**Task prompt**
Using the listing below, print exactly everything from the line with "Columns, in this" down to the line with "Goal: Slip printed", both included, and nothing more.

**Data below**
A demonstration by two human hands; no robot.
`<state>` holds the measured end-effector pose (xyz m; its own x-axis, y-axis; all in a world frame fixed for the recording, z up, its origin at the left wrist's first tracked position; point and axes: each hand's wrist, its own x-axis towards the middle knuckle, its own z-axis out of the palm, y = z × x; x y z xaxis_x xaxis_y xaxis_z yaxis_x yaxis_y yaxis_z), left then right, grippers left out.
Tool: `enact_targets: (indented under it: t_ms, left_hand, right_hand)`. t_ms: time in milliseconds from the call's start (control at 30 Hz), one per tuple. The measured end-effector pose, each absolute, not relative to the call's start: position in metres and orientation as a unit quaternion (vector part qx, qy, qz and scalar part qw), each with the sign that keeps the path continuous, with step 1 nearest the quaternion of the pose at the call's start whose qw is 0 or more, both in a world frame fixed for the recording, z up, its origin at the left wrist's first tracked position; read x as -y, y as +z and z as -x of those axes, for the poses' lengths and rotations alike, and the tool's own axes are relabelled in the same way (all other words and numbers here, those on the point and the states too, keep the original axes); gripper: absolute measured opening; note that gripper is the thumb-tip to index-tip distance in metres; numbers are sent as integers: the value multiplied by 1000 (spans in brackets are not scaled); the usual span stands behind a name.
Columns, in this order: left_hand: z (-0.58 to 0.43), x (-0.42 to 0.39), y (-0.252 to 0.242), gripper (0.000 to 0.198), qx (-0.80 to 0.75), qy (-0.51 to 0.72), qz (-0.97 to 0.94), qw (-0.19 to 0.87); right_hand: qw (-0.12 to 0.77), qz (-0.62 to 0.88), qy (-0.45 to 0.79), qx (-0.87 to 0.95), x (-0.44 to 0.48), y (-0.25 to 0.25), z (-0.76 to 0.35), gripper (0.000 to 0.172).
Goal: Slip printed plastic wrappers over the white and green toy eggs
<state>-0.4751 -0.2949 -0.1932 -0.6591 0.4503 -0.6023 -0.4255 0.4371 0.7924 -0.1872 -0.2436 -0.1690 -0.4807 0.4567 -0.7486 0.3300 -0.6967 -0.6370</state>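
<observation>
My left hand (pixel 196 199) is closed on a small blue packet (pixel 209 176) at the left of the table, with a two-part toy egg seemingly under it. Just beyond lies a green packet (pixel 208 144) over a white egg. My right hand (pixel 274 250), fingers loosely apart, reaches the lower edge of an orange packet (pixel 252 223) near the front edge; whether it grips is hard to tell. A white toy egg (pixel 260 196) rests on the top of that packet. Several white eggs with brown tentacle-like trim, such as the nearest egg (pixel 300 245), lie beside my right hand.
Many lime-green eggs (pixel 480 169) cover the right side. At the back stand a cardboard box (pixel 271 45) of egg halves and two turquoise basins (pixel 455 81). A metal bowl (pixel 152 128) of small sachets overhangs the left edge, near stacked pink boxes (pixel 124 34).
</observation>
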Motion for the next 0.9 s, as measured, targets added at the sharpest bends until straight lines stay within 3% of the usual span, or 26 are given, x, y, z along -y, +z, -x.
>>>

**Response to this exercise**
Columns, in this order: left_hand: z (-0.58 to 0.43), x (-0.42 to 0.39), y (-0.252 to 0.242), gripper (0.000 to 0.198), qx (-0.80 to 0.75), qy (-0.51 to 0.72), qz (-0.97 to 0.94), qw (-0.19 to 0.87); right_hand: qw (-0.12 to 0.77), qz (-0.62 to 0.88), qy (-0.45 to 0.79), qx (-0.87 to 0.95), x (-0.44 to 0.48), y (-0.25 to 0.25), z (-0.76 to 0.35), gripper (0.000 to 0.172).
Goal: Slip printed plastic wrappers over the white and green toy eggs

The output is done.